#### EXERCISE DIRECTIONS
Your response should contain only the lines running from the top of the data below through the line with "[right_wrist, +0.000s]", both included. Pictures must be omitted.

------ STORED DATA

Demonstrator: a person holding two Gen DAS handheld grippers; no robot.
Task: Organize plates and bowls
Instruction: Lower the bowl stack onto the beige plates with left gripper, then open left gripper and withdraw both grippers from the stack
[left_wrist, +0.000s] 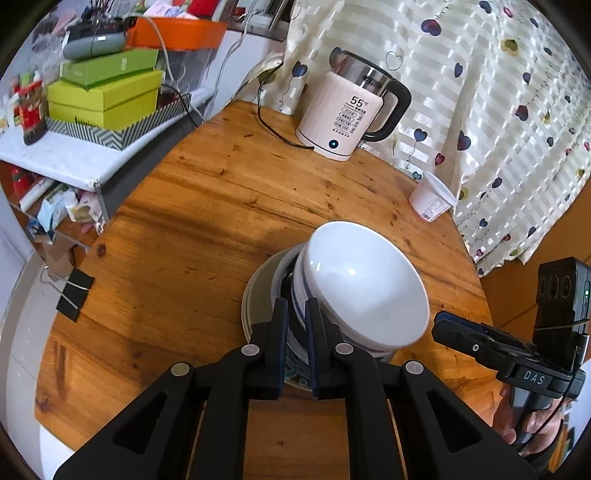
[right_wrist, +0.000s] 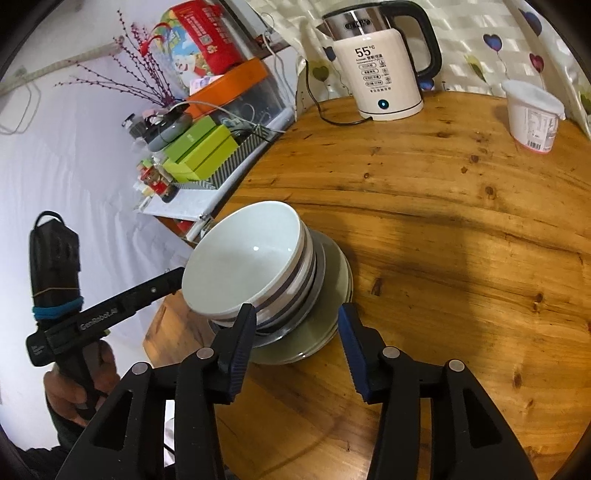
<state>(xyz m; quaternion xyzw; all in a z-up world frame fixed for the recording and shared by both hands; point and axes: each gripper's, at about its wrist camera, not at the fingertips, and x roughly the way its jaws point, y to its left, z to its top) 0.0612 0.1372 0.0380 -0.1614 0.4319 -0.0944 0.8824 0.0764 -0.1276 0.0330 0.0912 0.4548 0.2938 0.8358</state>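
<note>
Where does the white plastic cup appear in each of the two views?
Left wrist view: the white plastic cup stands right of centre, at the table edge beside the curtain.
Right wrist view: the cup stands at upper right.
Shared landmark: the kettle reading 55, to the cup's left in both.

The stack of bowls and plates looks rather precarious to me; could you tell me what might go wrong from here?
1. The left tool is shut on the stack of bowls and plates, which looks tilted: the white bowl on top could slide off.
2. The stack sits near the wooden table edge, so a slip could drop it off the table.
3. The right tool is open and holds nothing, so only one grip steadies the load.
</note>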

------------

#### RESPONSE AREA
Demonstrator: a person holding two Gen DAS handheld grippers; no robot.
Task: Organize plates and bowls
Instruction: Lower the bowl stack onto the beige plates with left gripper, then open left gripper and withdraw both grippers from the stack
[left_wrist, +0.000s] 
[right_wrist, +0.000s] 

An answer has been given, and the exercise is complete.